Die Betriebszugehörigkeit bezieht sich auf die gesamte Dauer, in der ein Arbeitnehmer in einem Unternehmen tätig war. Dies schließt die Ausbildungszeit ein, sofern sie im selben Unternehmen durchgeführt wurde. Auch Teilzeitarbeit wird als vollwertige Dienstzeit für die Betriebszugehörigkeit gewertet. Zeiten von Krankheit, Mutterschutz und Elternzeit fließen ebenfalls in die Berechnung ein, da während dieser Perioden weiterhin ein Gehaltsanspruch bestand. Sabbaticals und nicht vergütete Auszeiten werden in der Regel nicht zur Betriebszugehörigkeit hinzugezählt.

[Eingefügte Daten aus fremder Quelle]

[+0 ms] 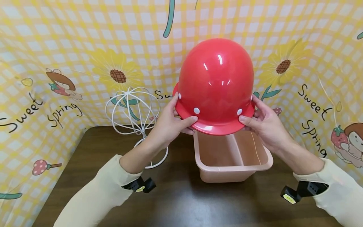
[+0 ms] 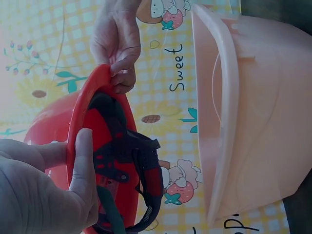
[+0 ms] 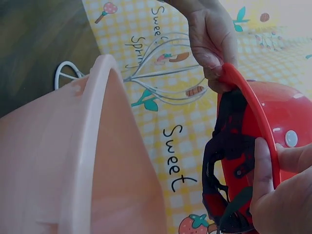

In Bezug auf Abfindungen und ihre Besteuerung ist zu beachten: Abfindungen sind steuerpflichtig. Jedoch kann durch die sogenannte Fünftelregelung eine steuerliche Erleichterung erreicht werden. Anstatt die gesamte Abfindungssumme in die Einkommenssteuererklärung aufzunehmen, wird lediglich ein Fünftel berücksichtigt. Dieser Betrag wird zum regulären Jahresgehalt hinzugefügt, um das gesamte zu versteuernde Einkommen zu bestimmen. Dieser Mechanismus ist für alle Steuerklassen gültig und soll übermäßige Steuerbelastungen verhindern. Des Weiteren gibt es einen steueroptimierten Ansatz für Abfindungen: Wenn die Kündigung zum Jahresende – speziell im November oder Dezember – erfolgt, lässt sich die Abfindung über zwei Jahre strecken. Auf diese Weise kann die steuerliche Last geschickt über zwei Jahre verteilt und somit gemindert werden.

Die gute Nachricht: Bei Abfindungen fallen keine zusätzlichen Sozialversicherungsbeiträge, etwa für die Renten-, Kranken-, Pflege- oder Arbeitslosenversicherung, an.